Cdl in Letteratura e Lingua, Studi Italiani ed Europei

Corso di Letteratura Inglese a.a. 2013\2014.

HORACE WALPOLE E IL ROMANZO GOTICO

Scrittore politico e mondano, Horace Walpole visse nel cuore della società

inglese aristocratica e colta del Settecento.

Nonostante lo spirito pettegolo e “casanoviano” tipicamente gentilizio, la

sua fantasia fu piena di sogni gotici ed oscuri.

A lui si attribuì, inizialmente, la rinascita del gusto per il gotico, per la

decorazione della sua villa a Strawberry Hill che, arricchita di torri merlate,

padiglioni, soffitti a ventaglio e chiavi pendule, appariva come una bizzarra

variazione di gusto rococò.

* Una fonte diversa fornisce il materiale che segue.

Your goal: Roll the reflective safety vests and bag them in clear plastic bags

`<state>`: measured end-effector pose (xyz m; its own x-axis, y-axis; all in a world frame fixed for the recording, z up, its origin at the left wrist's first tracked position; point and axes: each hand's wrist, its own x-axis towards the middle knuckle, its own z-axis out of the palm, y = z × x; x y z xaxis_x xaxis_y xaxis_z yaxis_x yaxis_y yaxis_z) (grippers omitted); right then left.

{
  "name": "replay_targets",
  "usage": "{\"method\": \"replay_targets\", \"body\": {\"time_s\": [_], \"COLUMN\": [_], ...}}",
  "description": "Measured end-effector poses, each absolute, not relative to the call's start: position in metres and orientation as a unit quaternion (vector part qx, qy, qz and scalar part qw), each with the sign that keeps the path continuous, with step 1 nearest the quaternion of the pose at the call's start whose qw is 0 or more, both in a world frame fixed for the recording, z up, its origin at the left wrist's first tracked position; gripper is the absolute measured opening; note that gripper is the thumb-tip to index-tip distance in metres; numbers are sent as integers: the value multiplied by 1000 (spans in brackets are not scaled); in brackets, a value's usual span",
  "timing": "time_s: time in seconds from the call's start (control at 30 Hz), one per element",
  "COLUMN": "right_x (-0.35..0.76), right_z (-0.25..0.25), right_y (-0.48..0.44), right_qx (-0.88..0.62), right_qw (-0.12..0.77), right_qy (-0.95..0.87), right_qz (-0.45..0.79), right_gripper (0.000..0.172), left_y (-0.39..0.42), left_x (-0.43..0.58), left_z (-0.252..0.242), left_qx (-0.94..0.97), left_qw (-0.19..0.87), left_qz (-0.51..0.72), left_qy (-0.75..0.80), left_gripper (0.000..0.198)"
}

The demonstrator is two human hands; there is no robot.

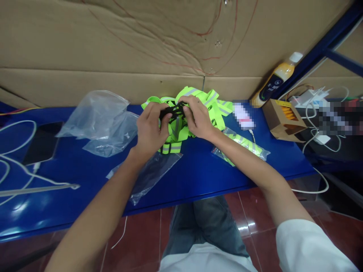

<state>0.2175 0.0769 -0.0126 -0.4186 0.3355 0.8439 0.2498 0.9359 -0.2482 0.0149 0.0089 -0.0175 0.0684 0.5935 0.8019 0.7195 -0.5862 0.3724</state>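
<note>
Both my hands hold a black buckle between them, above a heap of neon-yellow reflective straps with silver stripes. My left hand pinches its left end with thumb and fingers. At its right end the fingers of my right hand are closed. Part of the buckle is hidden behind the fingers. Below my left hand hangs a strap end with a black slider on it. A flat clear plastic bag lies under my left forearm.
Crumpled clear bags lie to the left, near a dark phone and white cables. A bagged reflective strap rests to the right. Behind it stand a juice bottle and an open cardboard box. Cardboard backs the blue table.
</note>
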Motion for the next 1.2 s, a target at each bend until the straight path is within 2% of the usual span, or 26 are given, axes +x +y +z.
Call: {"method": "replay_targets", "body": {"time_s": [0.27, 0.63, 0.8, 1.07, 1.2], "right_x": [217, 213, 213, 222, 228], "right_z": [-13, -18, -17, 9, 33], "right_y": [76, 78, 78, 76, 75], "right_qx": [-183, -149, -143, -205, -180], "right_qw": [486, 460, 488, 470, 414], "right_qy": [-853, -875, -861, -859, -879], "right_qz": [47, 5, 4, 19, 152], "right_gripper": [35, 29, 26, 46, 58], "left_y": [9, 2, 2, 8, 5], "left_x": [18, 25, 23, 7, 3], "left_z": [-18, -16, -13, 1, 4], "left_qx": [-725, -731, -736, -759, -774], "left_qw": [82, 73, 85, 128, 111], "left_qz": [-516, -498, -477, -422, -439], "left_qy": [-449, -461, -473, -478, -442], "left_gripper": [16, 13, 18, 22, 17]}}
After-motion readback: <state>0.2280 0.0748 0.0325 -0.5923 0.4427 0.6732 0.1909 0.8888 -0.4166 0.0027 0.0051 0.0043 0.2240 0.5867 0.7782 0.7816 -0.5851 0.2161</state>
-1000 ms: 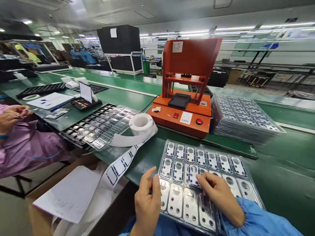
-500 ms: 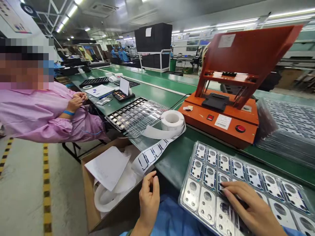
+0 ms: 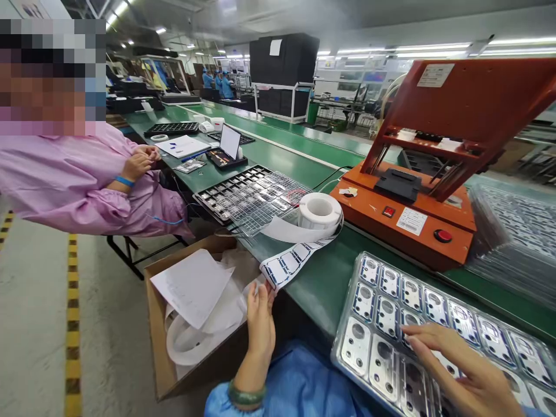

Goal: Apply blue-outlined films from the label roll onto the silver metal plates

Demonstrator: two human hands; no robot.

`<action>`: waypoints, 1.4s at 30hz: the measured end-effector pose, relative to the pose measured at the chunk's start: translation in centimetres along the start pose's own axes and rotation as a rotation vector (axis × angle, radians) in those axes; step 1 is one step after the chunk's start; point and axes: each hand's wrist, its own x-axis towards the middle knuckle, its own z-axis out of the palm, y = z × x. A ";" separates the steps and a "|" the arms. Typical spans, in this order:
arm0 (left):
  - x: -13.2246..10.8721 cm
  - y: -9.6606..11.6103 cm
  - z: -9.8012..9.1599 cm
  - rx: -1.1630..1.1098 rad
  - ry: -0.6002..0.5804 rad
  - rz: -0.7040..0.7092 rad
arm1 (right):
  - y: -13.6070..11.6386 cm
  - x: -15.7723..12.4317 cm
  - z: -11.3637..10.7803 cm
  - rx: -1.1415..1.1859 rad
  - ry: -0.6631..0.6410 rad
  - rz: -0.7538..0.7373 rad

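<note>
My left hand (image 3: pixel 260 315), a green bangle (image 3: pixel 247 396) on its wrist, is closed at the loose end of a white strip of dark-outlined adhesive frames (image 3: pixel 289 262). The fingers reach behind the strip. The strip runs back to a white roll (image 3: pixel 320 211) on the green bench. To the right, my right hand (image 3: pixel 467 362) is open, fingers stretched over a clear plastic tray (image 3: pixel 347 315) of silvery metal plates. Its fingertips touch or hover just above a plate in the middle row; the palm hides several plates.
An orange press (image 3: pixel 403 217) stands behind the tray, with stacked trays (image 3: pixel 521 243) at its right. A cardboard box (image 3: pixel 158 347) of waste paper sits below the bench edge. A person in pink (image 3: pixel 87 191) sits at left, near a black tray of parts (image 3: pixel 230 191).
My left hand has risen to the strip's end and closed on it; the end has lifted slightly. My right hand stays over the tray. The view has shifted a little.
</note>
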 end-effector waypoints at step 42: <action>2.2 1.7 -0.5 0.559 0.163 0.534 | -2.0 -0.5 0.5 0.098 0.044 -0.264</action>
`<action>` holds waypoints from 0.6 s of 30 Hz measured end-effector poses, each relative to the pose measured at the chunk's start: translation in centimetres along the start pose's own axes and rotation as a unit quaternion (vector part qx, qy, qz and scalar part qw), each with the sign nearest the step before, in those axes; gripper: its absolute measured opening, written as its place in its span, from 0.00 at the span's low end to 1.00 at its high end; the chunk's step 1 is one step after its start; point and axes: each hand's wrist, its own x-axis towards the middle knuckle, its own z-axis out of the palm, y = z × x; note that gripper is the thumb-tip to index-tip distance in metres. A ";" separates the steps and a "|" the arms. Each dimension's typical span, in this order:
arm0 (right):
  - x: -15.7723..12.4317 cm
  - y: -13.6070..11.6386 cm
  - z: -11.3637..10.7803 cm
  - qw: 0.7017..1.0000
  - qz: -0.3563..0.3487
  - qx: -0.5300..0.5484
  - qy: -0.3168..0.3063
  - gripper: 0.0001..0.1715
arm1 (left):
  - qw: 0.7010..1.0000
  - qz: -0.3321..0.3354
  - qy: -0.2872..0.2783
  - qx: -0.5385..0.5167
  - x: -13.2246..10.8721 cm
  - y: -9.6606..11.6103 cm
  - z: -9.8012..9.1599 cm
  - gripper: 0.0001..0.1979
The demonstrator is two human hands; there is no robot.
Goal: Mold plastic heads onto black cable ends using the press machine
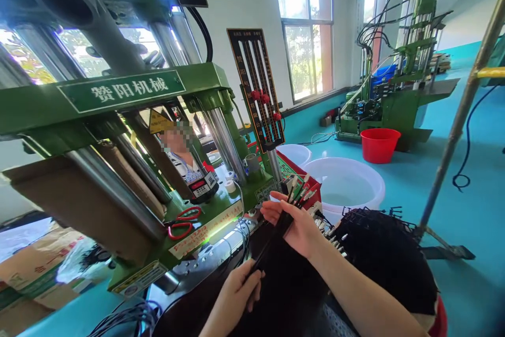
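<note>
A bundle of black cables [278, 227] with light metal plug ends slants up across the middle of the view. My left hand [239, 290] is closed around the lower part of the bundle. Higher up, my right hand [302, 229] grips it near the plug ends, the bundle lying between thumb and fingers. More silvery plugs [335, 242] show just beyond my right wrist. In front of both hands stands the green press machine [224, 205], and red-handled scissors [182, 224] rest on its bed.
Right of my right arm is a heap of black moulded pieces [384, 258]. A white tub [347, 182] and a red bucket [381, 145] stand behind. Loose cables [126, 318] lie at lower left. A metal pole [453, 121] rises at right. A person [179, 161] is beyond the press.
</note>
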 end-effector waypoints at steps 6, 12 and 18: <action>-0.3 -0.6 -0.8 0.993 -0.001 -0.114 0.018 0.14 | 0.999 0.035 0.028 0.025 1.8 2.1 1.4 0.13; -0.4 -1.6 -2.9 0.990 0.010 -0.120 -0.071 0.16 | 0.981 0.109 0.144 0.074 3.2 5.2 2.6 0.06; 0.1 -1.5 -4.2 0.987 0.010 -0.150 -0.052 0.06 | 0.991 0.038 0.053 -0.119 3.2 5.5 1.5 0.12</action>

Nella sua “Description of Strawberry Hill” egli

definisce l’edificio « abitazione quanto mai adatta all’autore del “Castello

di Otranto”, che se ne ispirò pel suo romanzo»1. Ecco, dunque, un primo

punto di partenza per l’avvio di quello che viene considerato il capostipite

del Romanzo Gotico. E se dall’arte architettonica si prendono le mosse per

l’analisi dell’opera walpoliana, non può essere certo dimenticato un

contributo fondamentale. Il nostro scrittore, infatti, testimonia più di una

volta il suo entusiasmo per l’incisore e architetto italiano Giambattista

Piranesi e per la sproporzione tra le sue possenti moli dedalee e le piccole

figure umane ai loro piedi.

1 G.Franci, Horace Walpole, Strawberry Hill, Palermo, Sellerio, 1990.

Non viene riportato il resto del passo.